> _What needs to be done_
The complete listing should be restated word for word.

> _Given data_
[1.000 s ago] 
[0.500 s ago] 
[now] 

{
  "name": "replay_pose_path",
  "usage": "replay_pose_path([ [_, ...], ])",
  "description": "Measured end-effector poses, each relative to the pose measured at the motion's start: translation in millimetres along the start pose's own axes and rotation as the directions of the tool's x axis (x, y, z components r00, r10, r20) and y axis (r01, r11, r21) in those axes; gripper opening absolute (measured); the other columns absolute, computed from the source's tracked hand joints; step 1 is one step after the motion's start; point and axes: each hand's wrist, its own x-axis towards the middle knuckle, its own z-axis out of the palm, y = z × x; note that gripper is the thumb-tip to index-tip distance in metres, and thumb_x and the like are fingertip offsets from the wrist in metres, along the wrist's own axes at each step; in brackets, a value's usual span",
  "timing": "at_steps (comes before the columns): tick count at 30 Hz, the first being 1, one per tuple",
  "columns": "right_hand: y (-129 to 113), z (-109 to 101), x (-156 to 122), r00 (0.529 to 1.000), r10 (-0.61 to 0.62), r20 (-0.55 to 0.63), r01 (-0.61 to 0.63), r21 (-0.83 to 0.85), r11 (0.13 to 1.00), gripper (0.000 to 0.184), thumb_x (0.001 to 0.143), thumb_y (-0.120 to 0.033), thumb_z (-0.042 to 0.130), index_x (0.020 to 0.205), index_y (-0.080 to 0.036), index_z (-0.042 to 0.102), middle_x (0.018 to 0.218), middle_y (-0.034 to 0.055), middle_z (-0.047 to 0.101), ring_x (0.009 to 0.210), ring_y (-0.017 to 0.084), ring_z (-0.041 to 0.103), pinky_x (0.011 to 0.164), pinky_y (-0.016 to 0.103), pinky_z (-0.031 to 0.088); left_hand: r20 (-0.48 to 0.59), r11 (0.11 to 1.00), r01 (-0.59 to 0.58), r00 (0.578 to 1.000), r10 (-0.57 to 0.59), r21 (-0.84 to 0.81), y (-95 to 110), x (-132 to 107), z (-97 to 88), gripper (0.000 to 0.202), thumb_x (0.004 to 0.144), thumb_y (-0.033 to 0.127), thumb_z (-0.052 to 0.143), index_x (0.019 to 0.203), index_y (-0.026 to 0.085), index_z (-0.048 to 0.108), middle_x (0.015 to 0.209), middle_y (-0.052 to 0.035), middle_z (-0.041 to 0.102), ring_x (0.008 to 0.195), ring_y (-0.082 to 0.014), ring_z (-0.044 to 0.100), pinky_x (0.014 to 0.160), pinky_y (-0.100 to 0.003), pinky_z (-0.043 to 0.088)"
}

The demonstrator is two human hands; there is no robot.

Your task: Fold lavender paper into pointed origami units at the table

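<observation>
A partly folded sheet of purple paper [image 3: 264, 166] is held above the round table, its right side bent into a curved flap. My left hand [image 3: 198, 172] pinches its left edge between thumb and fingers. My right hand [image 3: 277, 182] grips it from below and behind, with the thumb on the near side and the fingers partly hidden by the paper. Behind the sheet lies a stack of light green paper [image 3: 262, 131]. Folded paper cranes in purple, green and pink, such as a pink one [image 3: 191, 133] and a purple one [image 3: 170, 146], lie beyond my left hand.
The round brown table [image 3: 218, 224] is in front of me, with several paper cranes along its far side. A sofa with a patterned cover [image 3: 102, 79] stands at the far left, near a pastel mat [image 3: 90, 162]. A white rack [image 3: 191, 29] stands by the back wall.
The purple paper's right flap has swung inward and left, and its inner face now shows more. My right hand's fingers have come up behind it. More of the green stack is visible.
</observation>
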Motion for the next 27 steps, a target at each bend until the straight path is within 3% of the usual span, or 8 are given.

> _Worked solution_
[1.000 s ago] 
[0.500 s ago] 
[now] 

{
  "name": "replay_pose_path",
  "usage": "replay_pose_path([ [_, ...], ])",
  "description": "Measured end-effector poses, each relative to the pose measured at the motion's start: translation in millimetres along the start pose's own axes and rotation as the directions of the tool's x axis (x, y, z components r00, r10, r20) and y axis (r01, r11, r21) in those axes; gripper opening absolute (measured); the other columns absolute, computed from the source's tracked hand joints; step 1 is one step after the motion's start; point and axes: each hand's wrist, its own x-axis towards the middle knuckle, its own z-axis out of the palm, y = z × x; note that gripper is the thumb-tip to index-tip distance in metres, and thumb_x and the like are fingertip offsets from the wrist in metres, along the wrist's own axes at each step; in brackets, a value's usual span",
  "timing": "at_steps (comes before the columns): tick count at 30 Hz, the first being 1, one per tuple",
  "columns": "right_hand: y (-129 to 113), z (-109 to 101), x (-156 to 122), r00 (0.529 to 1.000), r10 (-0.61 to 0.62), r20 (-0.55 to 0.63), r01 (-0.61 to 0.63), r21 (-0.83 to 0.85), r11 (0.13 to 1.00), gripper (0.000 to 0.184), thumb_x (0.001 to 0.143), thumb_y (-0.120 to 0.033), thumb_z (-0.042 to 0.130), index_x (0.020 to 0.205), index_y (-0.080 to 0.036), index_z (-0.042 to 0.102), middle_x (0.018 to 0.218), middle_y (-0.034 to 0.055), middle_z (-0.047 to 0.101), ring_x (0.009 to 0.210), ring_y (-0.017 to 0.084), ring_z (-0.041 to 0.103), pinky_x (0.011 to 0.164), pinky_y (-0.016 to 0.103), pinky_z (-0.031 to 0.088); left_hand: r20 (-0.48 to 0.59), r11 (0.11 to 1.00), r01 (-0.59 to 0.58), r00 (0.578 to 1.000), r10 (-0.57 to 0.59), r21 (-0.84 to 0.81), y (-95 to 110), x (-132 to 107), z (-97 to 88), gripper (0.000 to 0.202), thumb_x (0.004 to 0.144), thumb_y (-0.033 to 0.127), thumb_z (-0.052 to 0.143), index_x (0.019 to 0.203), index_y (-0.026 to 0.085), index_z (-0.048 to 0.108), middle_x (0.015 to 0.209), middle_y (-0.052 to 0.035), middle_z (-0.041 to 0.102), ring_x (0.008 to 0.195), ring_y (-0.082 to 0.014), ring_z (-0.044 to 0.100), pinky_x (0.014 to 0.160), pinky_y (-0.100 to 0.003), pinky_z (-0.043 to 0.088)"
}

The demonstrator is two human hands; there is no robot.

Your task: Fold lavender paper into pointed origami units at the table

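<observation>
A partly folded sheet of purple paper [image 3: 264, 166] is held above the round table, its right side bent into a curved flap. My left hand [image 3: 198, 172] pinches its left edge between thumb and fingers. My right hand [image 3: 277, 182] grips it from below and behind, with the thumb on the near side and the fingers partly hidden by the paper. Behind the sheet lies a stack of light green paper [image 3: 262, 131]. Folded paper cranes in purple, green and pink, such as a pink one [image 3: 191, 133] and a purple one [image 3: 170, 146], lie beyond my left hand.
The round brown table [image 3: 218, 224] is in front of me, with several paper cranes along its far side. A sofa with a patterned cover [image 3: 102, 79] stands at the far left, near a pastel mat [image 3: 90, 162]. A white rack [image 3: 191, 29] stands by the back wall.
The purple paper's right flap has swung inward and left, and its inner face now shows more. My right hand's fingers have come up behind it. More of the green stack is visible.
</observation>
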Motion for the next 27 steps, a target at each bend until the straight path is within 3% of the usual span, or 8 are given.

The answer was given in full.